_Dataset records_.
::::

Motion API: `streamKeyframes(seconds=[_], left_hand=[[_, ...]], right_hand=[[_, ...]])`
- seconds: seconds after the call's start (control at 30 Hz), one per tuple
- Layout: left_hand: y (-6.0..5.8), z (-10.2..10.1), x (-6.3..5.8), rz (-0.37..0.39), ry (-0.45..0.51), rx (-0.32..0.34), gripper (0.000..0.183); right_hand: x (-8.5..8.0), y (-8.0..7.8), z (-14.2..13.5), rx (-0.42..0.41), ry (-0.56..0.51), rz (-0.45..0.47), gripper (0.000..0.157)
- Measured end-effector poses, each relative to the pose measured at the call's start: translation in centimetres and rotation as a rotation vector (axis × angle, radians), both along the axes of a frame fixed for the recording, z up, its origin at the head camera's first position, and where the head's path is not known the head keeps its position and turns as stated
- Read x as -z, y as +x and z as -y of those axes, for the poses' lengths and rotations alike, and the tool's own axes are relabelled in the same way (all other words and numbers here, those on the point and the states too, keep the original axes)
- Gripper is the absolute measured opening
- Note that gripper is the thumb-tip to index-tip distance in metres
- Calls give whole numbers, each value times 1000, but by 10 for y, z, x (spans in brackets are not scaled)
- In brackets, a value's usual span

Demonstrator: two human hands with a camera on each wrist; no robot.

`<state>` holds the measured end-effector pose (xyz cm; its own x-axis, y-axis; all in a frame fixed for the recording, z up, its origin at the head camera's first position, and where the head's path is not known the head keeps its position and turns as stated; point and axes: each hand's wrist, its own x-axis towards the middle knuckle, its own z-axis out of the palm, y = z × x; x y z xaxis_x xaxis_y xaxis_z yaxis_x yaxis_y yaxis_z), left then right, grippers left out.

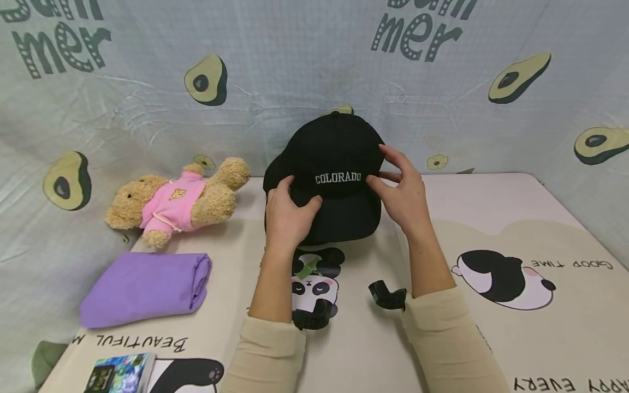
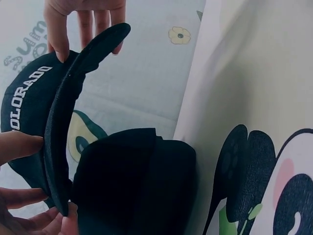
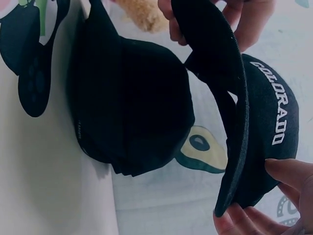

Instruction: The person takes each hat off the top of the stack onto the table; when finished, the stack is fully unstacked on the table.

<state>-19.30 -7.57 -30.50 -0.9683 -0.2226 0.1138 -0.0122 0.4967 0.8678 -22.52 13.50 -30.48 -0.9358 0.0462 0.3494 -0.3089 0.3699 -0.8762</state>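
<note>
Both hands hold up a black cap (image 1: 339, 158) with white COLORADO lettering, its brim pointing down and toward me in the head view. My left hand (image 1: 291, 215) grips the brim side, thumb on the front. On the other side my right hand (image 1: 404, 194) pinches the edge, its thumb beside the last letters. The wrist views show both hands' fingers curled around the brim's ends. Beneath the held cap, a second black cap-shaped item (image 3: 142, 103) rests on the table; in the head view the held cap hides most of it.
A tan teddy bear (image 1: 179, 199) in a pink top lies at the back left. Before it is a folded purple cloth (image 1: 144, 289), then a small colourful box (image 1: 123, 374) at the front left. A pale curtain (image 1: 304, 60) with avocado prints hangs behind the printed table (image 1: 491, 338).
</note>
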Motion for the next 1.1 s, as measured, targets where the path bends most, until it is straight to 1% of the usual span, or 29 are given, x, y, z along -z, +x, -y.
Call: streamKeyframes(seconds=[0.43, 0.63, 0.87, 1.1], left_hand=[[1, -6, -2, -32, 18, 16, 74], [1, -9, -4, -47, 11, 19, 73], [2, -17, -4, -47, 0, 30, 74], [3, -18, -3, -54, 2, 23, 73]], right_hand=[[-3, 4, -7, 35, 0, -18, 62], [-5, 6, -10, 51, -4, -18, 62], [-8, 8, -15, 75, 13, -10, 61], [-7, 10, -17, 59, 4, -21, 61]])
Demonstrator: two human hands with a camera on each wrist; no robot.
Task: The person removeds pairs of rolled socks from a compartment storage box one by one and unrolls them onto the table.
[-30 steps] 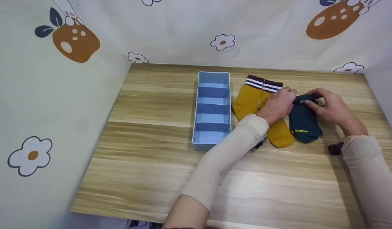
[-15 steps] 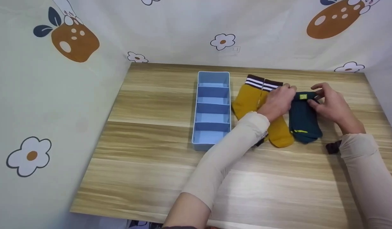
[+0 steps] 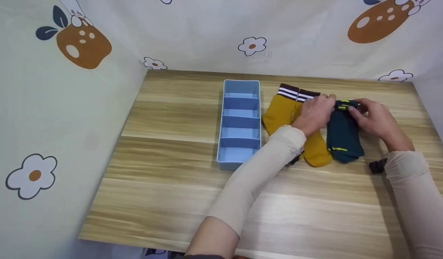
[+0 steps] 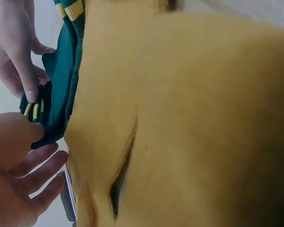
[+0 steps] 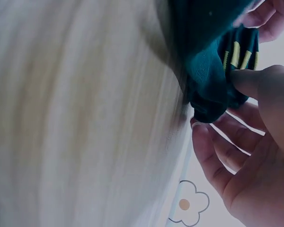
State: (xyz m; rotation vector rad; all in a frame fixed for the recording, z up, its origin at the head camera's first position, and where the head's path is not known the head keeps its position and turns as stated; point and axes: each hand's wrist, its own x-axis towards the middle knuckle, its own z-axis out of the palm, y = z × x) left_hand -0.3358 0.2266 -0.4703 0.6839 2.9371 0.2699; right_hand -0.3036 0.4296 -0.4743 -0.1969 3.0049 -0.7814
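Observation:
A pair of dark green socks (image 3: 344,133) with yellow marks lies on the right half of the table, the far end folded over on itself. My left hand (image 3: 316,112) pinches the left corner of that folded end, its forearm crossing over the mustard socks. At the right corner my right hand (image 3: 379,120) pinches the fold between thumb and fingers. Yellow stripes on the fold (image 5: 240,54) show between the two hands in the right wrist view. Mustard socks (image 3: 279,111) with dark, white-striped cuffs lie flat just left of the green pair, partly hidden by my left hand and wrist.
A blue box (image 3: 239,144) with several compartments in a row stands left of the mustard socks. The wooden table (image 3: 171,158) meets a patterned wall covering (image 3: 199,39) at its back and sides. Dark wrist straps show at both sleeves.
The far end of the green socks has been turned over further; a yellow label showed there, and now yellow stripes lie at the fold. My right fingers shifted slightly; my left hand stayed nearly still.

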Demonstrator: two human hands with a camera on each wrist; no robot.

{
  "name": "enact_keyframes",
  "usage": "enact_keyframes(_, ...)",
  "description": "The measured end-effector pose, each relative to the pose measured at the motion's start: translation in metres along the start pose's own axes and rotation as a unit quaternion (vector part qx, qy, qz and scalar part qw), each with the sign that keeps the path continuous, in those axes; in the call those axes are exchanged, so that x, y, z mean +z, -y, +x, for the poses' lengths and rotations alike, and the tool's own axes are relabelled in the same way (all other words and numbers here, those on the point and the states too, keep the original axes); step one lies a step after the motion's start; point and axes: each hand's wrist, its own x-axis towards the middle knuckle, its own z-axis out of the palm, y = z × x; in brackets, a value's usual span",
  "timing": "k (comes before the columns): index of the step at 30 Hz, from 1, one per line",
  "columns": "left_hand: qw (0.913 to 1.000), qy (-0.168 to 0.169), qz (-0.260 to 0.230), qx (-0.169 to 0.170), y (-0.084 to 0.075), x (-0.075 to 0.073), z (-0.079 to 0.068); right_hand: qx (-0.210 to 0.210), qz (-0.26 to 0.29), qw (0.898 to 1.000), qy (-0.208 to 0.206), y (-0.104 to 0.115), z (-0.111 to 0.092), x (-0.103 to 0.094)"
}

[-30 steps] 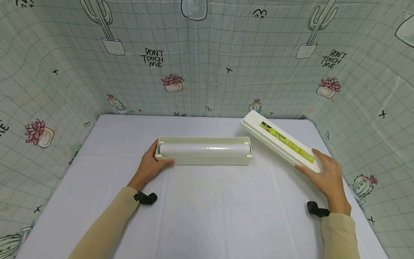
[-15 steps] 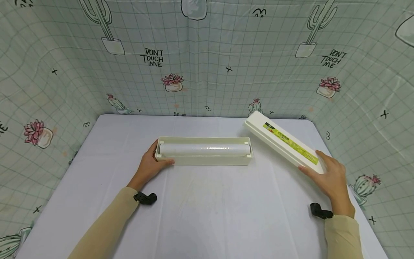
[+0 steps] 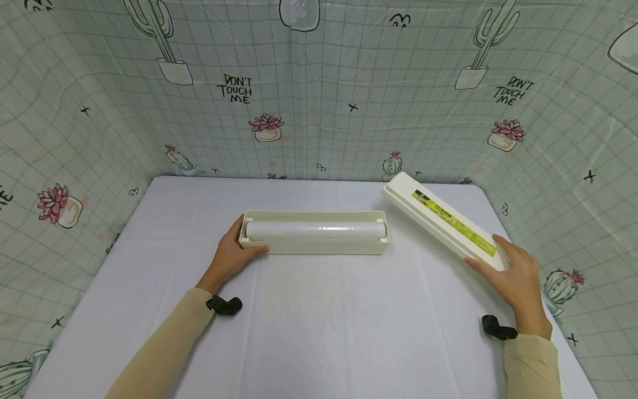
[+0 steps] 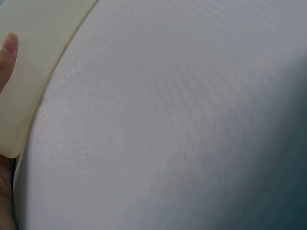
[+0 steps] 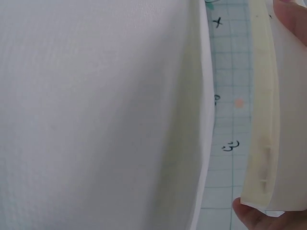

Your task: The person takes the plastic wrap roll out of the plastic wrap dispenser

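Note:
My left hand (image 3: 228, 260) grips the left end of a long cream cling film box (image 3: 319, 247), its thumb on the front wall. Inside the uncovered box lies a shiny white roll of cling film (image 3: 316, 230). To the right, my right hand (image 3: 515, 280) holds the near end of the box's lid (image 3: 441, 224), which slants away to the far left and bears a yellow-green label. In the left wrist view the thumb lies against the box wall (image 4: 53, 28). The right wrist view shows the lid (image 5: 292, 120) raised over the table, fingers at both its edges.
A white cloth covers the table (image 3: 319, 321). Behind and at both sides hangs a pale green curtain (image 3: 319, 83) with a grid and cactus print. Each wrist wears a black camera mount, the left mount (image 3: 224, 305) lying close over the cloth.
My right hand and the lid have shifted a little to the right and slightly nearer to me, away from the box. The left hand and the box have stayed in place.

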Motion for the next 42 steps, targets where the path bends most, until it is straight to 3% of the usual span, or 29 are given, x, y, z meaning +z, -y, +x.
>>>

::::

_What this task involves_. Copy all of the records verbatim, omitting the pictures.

_Answer to this problem_.
Motion API: `streamKeyframes(seconds=[_], left_hand=[[_, ...]], right_hand=[[_, ...]])`
- seconds: seconds after the call's start (control at 30 Hz), one per tuple
- Layout: left_hand: y (-6.0..5.8), z (-10.2..10.1), x (-6.3..5.8), rz (-0.37..0.39), ry (-0.45..0.51), rx (-0.32..0.34), gripper (0.000..0.183); right_hand: x (-8.5..8.0), y (-8.0..7.8), z (-14.2..13.5), rx (-0.42..0.41), ry (-0.56..0.51), rz (-0.45..0.47), gripper (0.000..0.157)
- Measured end-effector poses, each relative to the pose measured at the call's start: translation in centimetres and rotation as a rotation vector (axis × angle, radians), both along the axes of a frame fixed for the recording, z up, its origin at the head camera's first position, and where the head's path is not known the head keeps its position and turns as stated
- Read x as -z, y as +x and z as -y of those axes, for the poses' lengths and rotations alike, and the tool's own axes are relabelled in the same way (all other words and numbers here, those on the point and the states too, keep the original axes)
- Gripper is the absolute measured opening
- Note that gripper is the thumb-tip to index-tip distance in metres
- Calls give whole numbers, each value times 1000, but by 10 for y, z, x (spans in brackets are not scaled)
- In brackets, a value's usual span

Demonstrator: two human hands with a camera on each wrist; no robot.

`<state>` holds the measured end-effector pose (xyz cm; its own x-axis, y-axis; all in a frame fixed for the recording, z up, its origin at the head camera's first position, and where the head's path is not known the head keeps its position and turns as stated; point and axes: each hand's wrist, its own x-axis towards the middle knuckle, its own z-axis out of the palm, y = z × x; x y z xaxis_x xaxis_y xaxis_z yaxis_x yaxis_y yaxis_z), left then right, grippers left out.


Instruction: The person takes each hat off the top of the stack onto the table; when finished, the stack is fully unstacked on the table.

<state>-19.30 -7.57 -30.50 -0.9683 -0.2226 0.1138 -0.0122 0.4967 0.8678 -22.52 13.50 -30.48 -0.9358 0.0462 0.3494 -0.3089 0.3699 -0.8762</state>
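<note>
Both hands hold up a black cap (image 1: 339, 158) with white COLORADO lettering, its brim pointing down and toward me in the head view. My left hand (image 1: 291, 215) grips the brim side, thumb on the front. On the other side my right hand (image 1: 404, 194) pinches the edge, its thumb beside the last letters. The wrist views show both hands' fingers curled around the brim's ends. Beneath the held cap, a second black cap-shaped item (image 3: 142, 103) rests on the table; in the head view the held cap hides most of it.
A tan teddy bear (image 1: 179, 199) in a pink top lies at the back left. Before it is a folded purple cloth (image 1: 144, 289), then a small colourful box (image 1: 123, 374) at the front left. A pale curtain (image 1: 304, 60) with avocado prints hangs behind the printed table (image 1: 491, 338).
</note>
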Motion for the next 1.1 s, as measured, targets where the path bends most, until it is straight to 1% of the usual span, or 29 are given, x, y, z along -z, +x, -y.
Call: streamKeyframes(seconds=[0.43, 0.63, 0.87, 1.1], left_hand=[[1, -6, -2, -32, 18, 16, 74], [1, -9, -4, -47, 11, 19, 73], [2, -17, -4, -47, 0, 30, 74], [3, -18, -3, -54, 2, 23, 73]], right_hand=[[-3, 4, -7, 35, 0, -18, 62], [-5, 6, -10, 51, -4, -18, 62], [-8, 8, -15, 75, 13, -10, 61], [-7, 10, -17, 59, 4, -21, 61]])
Demonstrator: two human hands with a camera on each wrist; no robot.
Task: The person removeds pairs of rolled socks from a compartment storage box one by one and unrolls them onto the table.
[-30 steps] 
[-15 steps] 
[+0 steps] 
[+0 steps] 
[+0 steps] 
State: (xyz m; rotation vector rad; all in a frame fixed for the recording, z up, its origin at the head camera's first position, and where the head's path is not known the head keeps its position and turns as stated; point and axes: each hand's wrist, its own x-axis towards the middle knuckle, its own z-axis out of the palm, y = z × x) left_hand -0.3358 0.2266 -0.4703 0.6839 2.9371 0.2699; right_hand -0.3036 0.4296 -0.4743 -0.1969 3.0049 -0.7814
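Observation:
A pair of dark green socks (image 3: 344,133) with yellow marks lies on the right half of the table, the far end folded over on itself. My left hand (image 3: 316,112) pinches the left corner of that folded end, its forearm crossing over the mustard socks. At the right corner my right hand (image 3: 379,120) pinches the fold between thumb and fingers. Yellow stripes on the fold (image 5: 240,54) show between the two hands in the right wrist view. Mustard socks (image 3: 279,111) with dark, white-striped cuffs lie flat just left of the green pair, partly hidden by my left hand and wrist.
A blue box (image 3: 239,144) with several compartments in a row stands left of the mustard socks. The wooden table (image 3: 171,158) meets a patterned wall covering (image 3: 199,39) at its back and sides. Dark wrist straps show at both sleeves.
The far end of the green socks has been turned over further; a yellow label showed there, and now yellow stripes lie at the fold. My right fingers shifted slightly; my left hand stayed nearly still.
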
Demonstrator: two human hands with a camera on each wrist; no robot.

{
  "name": "enact_keyframes",
  "usage": "enact_keyframes(_, ...)",
  "description": "The measured end-effector pose, each relative to the pose measured at the motion's start: translation in metres along the start pose's own axes and rotation as a unit quaternion (vector part qx, qy, qz and scalar part qw), each with the sign that keeps the path continuous, in those axes; in the call those axes are exchanged, so that x, y, z mean +z, -y, +x, for the poses' lengths and rotations alike, and the tool's own axes are relabelled in the same way (all other words and numbers here, those on the point and the states too, keep the original axes); step one lies a step after the motion's start; point and axes: each hand's wrist, its own x-axis towards the middle knuckle, its own z-axis out of the palm, y = z × x; in brackets, a value's usual span",
  "timing": "k (comes before the columns): index of the step at 30 Hz, from 1, one per line",
  "columns": "left_hand: qw (0.913 to 1.000), qy (-0.168 to 0.169), qz (-0.260 to 0.230), qx (-0.169 to 0.170), y (-0.084 to 0.075), x (-0.075 to 0.073), z (-0.079 to 0.068); right_hand: qx (-0.210 to 0.210), qz (-0.26 to 0.29), qw (0.898 to 1.000), qy (-0.208 to 0.206), y (-0.104 to 0.115), z (-0.111 to 0.092), x (-0.103 to 0.094)"
}

[-30 steps] 
[-15 steps] 
[+0 steps] 
[+0 steps] 
[+0 steps] 

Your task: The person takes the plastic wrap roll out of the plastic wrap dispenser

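Note:
My left hand (image 3: 228, 260) grips the left end of a long cream cling film box (image 3: 319, 247), its thumb on the front wall. Inside the uncovered box lies a shiny white roll of cling film (image 3: 316, 230). To the right, my right hand (image 3: 515, 280) holds the near end of the box's lid (image 3: 441, 224), which slants away to the far left and bears a yellow-green label. In the left wrist view the thumb lies against the box wall (image 4: 53, 28). The right wrist view shows the lid (image 5: 292, 120) raised over the table, fingers at both its edges.
A white cloth covers the table (image 3: 319, 321). Behind and at both sides hangs a pale green curtain (image 3: 319, 83) with a grid and cactus print. Each wrist wears a black camera mount, the left mount (image 3: 224, 305) lying close over the cloth.
My right hand and the lid have shifted a little to the right and slightly nearer to me, away from the box. The left hand and the box have stayed in place.
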
Motion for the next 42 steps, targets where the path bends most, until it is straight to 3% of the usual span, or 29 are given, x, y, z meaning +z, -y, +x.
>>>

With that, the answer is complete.